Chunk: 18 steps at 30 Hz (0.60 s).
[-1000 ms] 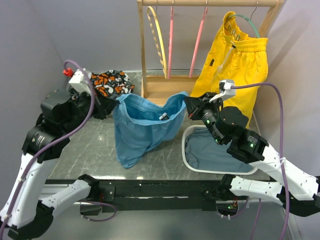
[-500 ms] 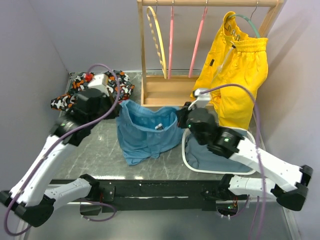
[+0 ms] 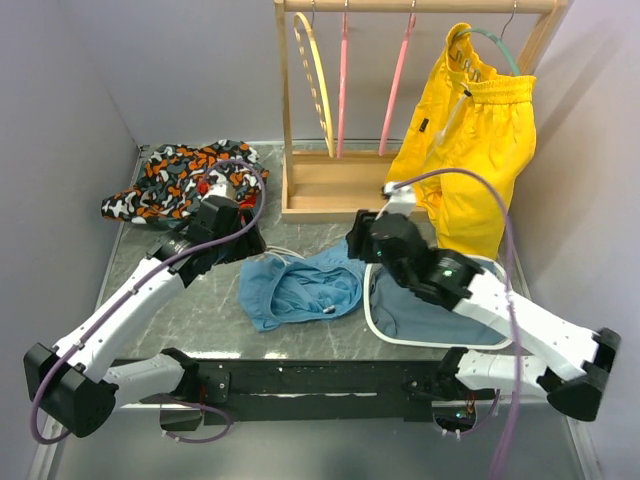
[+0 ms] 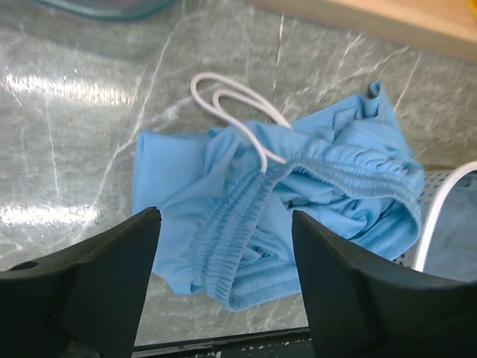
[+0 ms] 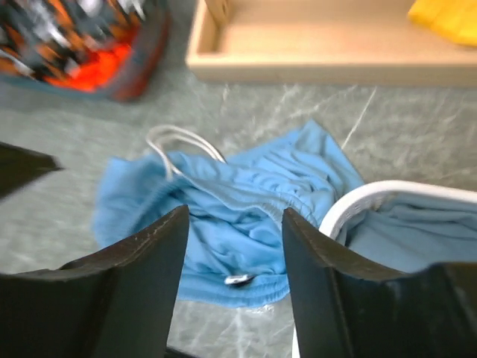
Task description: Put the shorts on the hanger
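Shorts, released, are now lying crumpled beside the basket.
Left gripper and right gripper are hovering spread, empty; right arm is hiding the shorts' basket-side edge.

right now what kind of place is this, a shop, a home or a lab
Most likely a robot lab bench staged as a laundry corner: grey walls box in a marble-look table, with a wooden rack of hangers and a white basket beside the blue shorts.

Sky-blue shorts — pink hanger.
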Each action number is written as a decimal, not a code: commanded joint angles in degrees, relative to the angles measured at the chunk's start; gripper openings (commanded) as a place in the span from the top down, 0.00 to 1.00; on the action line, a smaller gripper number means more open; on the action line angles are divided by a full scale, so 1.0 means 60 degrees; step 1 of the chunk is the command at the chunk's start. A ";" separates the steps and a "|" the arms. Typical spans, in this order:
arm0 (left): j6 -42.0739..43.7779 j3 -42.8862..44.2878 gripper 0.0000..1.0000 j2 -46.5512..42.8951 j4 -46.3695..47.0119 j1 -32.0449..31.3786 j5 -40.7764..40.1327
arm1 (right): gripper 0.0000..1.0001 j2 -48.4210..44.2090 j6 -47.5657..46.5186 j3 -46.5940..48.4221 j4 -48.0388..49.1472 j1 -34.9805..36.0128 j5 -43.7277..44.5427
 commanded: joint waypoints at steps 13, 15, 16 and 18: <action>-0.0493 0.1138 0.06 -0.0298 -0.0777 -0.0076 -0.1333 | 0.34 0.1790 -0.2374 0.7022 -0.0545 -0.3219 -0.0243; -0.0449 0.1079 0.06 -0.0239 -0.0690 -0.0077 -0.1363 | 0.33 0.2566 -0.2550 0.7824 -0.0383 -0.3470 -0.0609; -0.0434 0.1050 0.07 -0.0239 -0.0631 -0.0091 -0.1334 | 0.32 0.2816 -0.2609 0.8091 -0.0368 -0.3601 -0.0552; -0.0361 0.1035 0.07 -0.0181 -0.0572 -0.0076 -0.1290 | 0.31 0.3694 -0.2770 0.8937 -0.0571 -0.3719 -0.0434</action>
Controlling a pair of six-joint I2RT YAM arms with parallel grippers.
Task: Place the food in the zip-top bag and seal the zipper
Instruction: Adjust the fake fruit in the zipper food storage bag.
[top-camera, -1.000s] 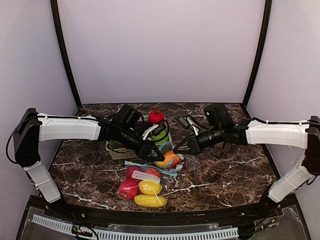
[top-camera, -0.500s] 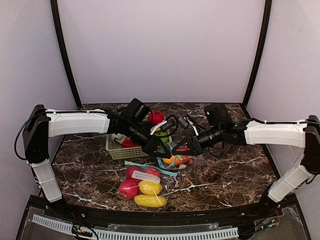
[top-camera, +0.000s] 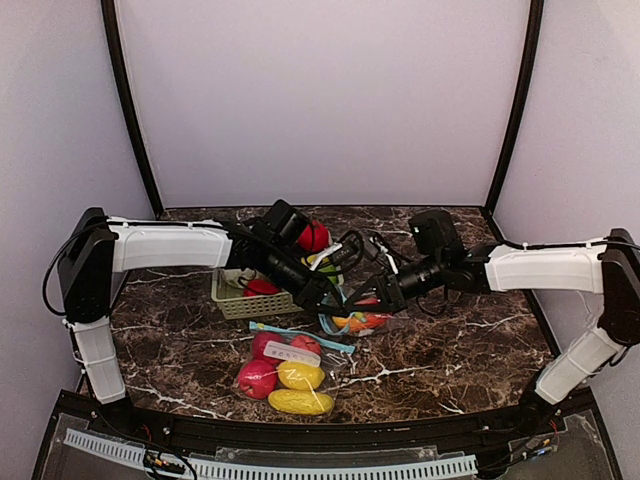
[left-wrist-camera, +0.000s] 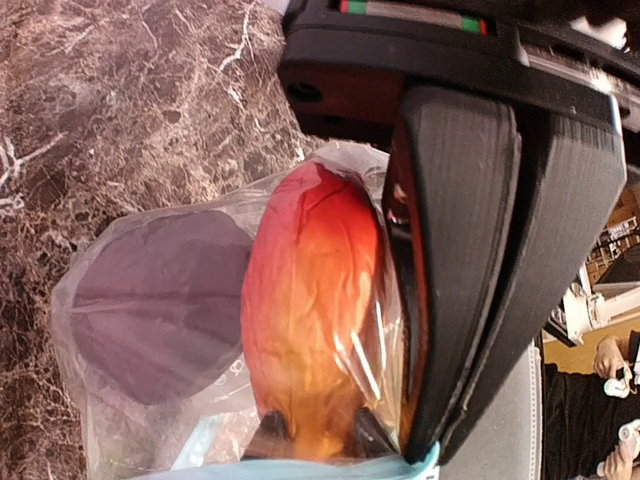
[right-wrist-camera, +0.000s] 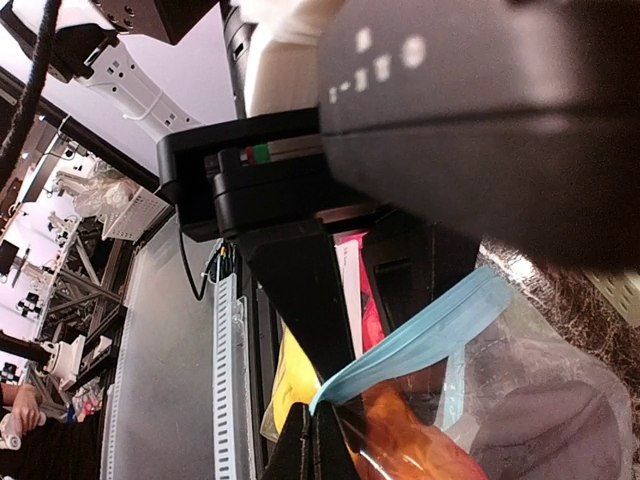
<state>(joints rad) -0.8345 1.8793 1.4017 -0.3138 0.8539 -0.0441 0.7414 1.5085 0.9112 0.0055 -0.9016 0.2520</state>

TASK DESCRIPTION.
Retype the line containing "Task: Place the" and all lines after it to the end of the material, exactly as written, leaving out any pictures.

TASK ANSWER.
Task: Place the food in the zip-top bag and seal the zipper
Instruction: Adjust the fake fruit in the zipper food storage bag.
[top-camera, -1.000s] 
[top-camera, -0.500s] 
[top-camera, +0.000s] 
[left-wrist-camera, +0.000s] 
[right-wrist-camera, +0.000s] 
<state>(joints rad) -0.8345 1.8793 1.4017 -0.3138 0.8539 -0.0441 0.7414 1.5085 0.9112 0.0055 -0.9016 0.2520</state>

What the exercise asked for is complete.